The entrance stone to Newgrange in the Boyne Valley, Ireland. Newgrange is a 5200 year old Passage Tomb famous for the Winter Solstice illumination which lights up the passage and chamber at exactly 9:00 for 17 minutes.
Imagine building a tower amidst the ruins of a war torn city. Everything is flattened for miles around and you want to lift above it and gain a bigger perspective. There are piles of rubble where buildings once stood. Many of the crumpled walls have collapsed along the line of the mortar; the hard bricks are still intact. You decide to use the bricks available to make a tower.
Carefully you chip off the old mortar and start to build. The tower grows taller and taller and gives a fine view of the devastation and the hope beyond. But then you run out of the bricks and to push on higher you have to make new ones. After a complicated process the new bricks are made and you finish your tower.
A few years later, other buildings have grown up and it's decided the tower could be higher, more bricks are added and it becomes taller still. In a parallel universe there are some flawed bricks used near the bottom, which crumble and the tower comes tumbling down. The old bricks are scrupulously examined and tested and only perfect bricks are used to construct a new tower.
In a similar way this is how human advances are made. We learn, we gather all the knowledge, ideas, observations that other people have brought to the World and then sometimes we wonder why. We are curious about the next step, what is around the next corner. We want to unravel the mysteries further. We produce an idea, an explanation, a hypothesis. We seek evidence and make observations that support our theories to be sure as we can be that they are right, but there will always be people who advance our ideas further and there is always a chance that we are wrong and we have to rebuild again.
The truth is no one can be absolutely sure that an idea or an explanation they are giving is 100% right. When they are trying to push the frontier of knowledge, they are moving into the unknown. In order to offer up ideas, knowing they might not be right, we have to be prepared to be wrong. It’s an act of courage, deep vulnerability and a generous gift to humankind to do this. Ideas are precious and tender and when they are revealed they have to be treated as such, carefully, respectfully, examined, nurtured and grown. What happens if they are smashed to bits, trampled underfoot, destroyed, dismissed? Any rays of genius are gone forever and there will be no further green shoots. There will never be any progress, we become too scared to share our ideas.
Our ideas are a way in which we show our genius. Who has decided that they are never going to do something again because someone else (often an adult) has made them feel stupid and bad? How many geniuses and brilliant ideas have been lost to our World?
Our education system is geared towards getting as much right as possible. From the cradle children are taught tangible facts. This is how it is; this is the right way; this is correct; this is wrong. Our World is polarised into opposing views of what is right and what is wrong. We are stuck!
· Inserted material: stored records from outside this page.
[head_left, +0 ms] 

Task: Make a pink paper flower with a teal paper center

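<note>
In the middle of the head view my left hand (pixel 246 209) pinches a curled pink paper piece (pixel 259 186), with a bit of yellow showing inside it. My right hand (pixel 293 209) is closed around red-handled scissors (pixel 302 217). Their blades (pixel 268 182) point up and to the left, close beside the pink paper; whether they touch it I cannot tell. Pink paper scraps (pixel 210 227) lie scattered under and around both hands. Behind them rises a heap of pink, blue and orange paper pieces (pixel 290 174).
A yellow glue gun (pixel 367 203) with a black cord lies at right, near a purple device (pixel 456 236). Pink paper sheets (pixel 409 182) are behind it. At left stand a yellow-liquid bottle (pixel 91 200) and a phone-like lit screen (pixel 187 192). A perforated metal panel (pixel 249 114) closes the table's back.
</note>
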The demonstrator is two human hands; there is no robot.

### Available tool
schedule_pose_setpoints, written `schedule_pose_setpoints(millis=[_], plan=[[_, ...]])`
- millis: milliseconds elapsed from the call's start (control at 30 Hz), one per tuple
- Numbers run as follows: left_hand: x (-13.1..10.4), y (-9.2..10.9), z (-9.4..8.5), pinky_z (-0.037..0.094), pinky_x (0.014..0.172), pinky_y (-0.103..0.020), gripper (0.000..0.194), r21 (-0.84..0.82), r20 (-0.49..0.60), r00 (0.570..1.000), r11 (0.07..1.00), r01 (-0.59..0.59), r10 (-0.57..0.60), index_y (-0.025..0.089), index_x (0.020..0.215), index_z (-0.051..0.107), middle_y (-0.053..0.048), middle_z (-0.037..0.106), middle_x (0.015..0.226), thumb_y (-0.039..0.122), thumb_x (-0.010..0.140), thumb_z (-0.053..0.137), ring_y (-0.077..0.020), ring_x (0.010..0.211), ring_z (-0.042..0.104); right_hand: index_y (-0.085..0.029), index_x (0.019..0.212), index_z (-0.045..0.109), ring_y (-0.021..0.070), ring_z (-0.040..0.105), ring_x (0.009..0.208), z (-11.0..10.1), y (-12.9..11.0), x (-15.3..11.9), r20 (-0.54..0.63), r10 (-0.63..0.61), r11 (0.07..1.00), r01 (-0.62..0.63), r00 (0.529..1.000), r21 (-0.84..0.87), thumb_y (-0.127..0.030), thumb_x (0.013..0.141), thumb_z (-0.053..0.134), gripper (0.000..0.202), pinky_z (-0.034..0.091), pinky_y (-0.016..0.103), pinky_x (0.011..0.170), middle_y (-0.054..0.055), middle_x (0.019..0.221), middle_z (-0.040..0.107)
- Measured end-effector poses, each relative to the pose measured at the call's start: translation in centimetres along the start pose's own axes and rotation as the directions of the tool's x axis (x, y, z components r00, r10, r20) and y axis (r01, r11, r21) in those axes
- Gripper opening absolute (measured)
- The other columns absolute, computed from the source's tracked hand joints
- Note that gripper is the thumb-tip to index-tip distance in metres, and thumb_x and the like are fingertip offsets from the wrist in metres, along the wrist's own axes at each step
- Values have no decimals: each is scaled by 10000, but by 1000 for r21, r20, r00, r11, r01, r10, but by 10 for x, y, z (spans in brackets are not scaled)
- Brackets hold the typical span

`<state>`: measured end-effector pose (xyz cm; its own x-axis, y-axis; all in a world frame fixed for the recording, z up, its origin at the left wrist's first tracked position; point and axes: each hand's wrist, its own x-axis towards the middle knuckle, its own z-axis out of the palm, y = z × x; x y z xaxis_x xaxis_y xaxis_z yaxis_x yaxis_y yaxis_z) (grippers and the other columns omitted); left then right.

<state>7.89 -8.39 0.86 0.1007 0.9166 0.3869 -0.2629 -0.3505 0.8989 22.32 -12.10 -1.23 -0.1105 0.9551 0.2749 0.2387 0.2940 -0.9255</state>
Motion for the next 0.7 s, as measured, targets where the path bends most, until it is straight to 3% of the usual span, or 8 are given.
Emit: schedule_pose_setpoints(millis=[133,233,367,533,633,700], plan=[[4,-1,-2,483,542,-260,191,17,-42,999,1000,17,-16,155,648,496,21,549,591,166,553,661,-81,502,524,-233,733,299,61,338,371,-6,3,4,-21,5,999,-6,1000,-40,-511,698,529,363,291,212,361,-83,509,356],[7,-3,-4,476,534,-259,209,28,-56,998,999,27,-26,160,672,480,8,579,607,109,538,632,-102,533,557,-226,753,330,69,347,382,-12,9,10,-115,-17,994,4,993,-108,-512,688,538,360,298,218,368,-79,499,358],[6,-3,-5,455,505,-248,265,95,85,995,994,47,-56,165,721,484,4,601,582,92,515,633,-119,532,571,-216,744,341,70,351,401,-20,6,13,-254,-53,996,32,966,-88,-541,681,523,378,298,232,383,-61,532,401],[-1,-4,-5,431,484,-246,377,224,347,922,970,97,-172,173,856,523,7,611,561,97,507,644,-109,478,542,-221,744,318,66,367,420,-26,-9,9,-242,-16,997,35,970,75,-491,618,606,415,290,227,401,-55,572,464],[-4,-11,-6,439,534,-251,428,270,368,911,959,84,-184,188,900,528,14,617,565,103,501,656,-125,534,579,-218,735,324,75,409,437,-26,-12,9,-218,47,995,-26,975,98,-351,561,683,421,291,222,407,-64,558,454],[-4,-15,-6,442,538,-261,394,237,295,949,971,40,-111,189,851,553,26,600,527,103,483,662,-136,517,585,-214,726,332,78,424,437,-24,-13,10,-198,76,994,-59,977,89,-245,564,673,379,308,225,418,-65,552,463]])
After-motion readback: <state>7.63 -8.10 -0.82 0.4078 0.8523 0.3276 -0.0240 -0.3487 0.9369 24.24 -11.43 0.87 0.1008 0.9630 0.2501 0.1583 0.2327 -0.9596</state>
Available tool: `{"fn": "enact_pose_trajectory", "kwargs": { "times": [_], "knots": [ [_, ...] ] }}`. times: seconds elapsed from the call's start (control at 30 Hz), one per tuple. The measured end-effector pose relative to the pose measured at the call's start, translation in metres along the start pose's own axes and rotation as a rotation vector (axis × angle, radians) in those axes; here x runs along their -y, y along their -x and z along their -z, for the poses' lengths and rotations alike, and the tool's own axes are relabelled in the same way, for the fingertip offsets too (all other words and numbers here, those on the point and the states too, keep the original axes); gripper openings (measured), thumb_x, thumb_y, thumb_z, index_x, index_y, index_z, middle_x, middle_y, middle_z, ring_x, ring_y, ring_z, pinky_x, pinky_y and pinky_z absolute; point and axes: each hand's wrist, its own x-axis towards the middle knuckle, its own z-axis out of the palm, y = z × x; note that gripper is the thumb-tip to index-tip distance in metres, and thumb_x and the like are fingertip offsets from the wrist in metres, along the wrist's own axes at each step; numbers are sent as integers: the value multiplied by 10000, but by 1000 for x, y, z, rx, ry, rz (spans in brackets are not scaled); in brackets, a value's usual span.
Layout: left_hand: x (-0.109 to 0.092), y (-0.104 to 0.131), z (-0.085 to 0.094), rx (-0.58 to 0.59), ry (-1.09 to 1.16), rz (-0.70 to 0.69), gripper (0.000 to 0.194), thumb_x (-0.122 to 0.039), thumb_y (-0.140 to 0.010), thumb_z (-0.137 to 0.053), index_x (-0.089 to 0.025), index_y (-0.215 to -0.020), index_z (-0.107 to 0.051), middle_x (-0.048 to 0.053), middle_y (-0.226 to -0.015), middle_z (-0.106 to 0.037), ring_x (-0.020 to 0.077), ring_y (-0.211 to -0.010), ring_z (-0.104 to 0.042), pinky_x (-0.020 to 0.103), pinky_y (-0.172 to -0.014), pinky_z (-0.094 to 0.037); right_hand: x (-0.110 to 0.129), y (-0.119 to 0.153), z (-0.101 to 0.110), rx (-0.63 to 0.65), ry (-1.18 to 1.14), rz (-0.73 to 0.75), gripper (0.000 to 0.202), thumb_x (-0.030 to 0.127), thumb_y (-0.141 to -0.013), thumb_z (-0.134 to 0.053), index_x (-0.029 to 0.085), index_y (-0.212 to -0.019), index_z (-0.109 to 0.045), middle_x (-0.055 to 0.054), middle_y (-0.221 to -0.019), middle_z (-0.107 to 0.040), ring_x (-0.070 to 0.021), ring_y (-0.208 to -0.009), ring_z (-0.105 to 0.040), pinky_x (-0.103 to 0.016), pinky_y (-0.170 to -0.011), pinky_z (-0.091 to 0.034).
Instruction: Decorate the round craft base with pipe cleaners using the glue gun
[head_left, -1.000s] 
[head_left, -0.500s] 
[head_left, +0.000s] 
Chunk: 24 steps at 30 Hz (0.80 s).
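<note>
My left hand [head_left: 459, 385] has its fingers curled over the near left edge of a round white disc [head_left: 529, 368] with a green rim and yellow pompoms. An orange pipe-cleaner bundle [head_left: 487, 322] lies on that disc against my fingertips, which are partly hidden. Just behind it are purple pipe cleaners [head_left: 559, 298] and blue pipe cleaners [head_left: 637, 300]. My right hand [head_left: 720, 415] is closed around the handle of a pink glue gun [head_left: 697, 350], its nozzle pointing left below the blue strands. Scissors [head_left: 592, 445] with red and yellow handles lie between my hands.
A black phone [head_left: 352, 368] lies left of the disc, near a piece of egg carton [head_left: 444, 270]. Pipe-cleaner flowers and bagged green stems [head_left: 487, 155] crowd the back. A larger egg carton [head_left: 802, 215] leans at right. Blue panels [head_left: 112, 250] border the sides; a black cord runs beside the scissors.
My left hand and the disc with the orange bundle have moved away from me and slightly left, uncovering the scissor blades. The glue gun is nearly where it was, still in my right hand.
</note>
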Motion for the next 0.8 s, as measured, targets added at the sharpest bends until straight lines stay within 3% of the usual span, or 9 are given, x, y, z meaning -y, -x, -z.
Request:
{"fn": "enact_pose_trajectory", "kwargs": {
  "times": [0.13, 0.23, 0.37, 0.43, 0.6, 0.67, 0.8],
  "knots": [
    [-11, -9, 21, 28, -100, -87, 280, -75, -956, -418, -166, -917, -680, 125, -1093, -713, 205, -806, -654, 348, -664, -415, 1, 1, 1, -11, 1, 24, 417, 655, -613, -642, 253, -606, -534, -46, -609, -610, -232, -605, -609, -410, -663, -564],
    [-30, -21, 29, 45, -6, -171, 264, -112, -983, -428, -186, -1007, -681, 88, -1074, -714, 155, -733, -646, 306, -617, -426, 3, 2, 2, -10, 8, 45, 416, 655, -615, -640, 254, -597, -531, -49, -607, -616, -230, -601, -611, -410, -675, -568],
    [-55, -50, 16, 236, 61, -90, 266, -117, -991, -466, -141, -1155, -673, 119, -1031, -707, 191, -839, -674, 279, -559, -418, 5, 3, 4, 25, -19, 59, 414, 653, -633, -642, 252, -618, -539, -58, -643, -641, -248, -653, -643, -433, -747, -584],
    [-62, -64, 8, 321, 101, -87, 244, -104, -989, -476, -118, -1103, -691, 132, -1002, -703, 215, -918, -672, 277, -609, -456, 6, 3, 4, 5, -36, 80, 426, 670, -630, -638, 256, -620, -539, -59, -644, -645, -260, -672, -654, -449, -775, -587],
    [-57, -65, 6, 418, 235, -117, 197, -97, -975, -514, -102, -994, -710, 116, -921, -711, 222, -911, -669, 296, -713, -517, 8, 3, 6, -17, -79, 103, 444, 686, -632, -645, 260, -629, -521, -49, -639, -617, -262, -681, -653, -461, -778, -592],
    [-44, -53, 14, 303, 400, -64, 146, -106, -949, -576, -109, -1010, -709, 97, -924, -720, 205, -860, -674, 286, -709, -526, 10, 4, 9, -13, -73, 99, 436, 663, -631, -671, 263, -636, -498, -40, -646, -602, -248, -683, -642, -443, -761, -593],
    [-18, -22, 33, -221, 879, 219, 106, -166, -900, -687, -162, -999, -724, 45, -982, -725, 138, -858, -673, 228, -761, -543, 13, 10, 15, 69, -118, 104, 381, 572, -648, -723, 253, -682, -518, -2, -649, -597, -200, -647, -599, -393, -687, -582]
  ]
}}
We have trained ourselves to stay safe, fearful of being seen as too wacky or weird, to hide our genius and scatter our ideas like tiny diamonds amongst the dust. Lost forever.
Real progress comes from sharing our ideas, building on what is brilliant from each idea.
Let’s be brave and offer up our ideas humbly and let’s receive the ideas of others respectfully and tenderly like the precious treasures they are. Let’s make progress and make the world a better place.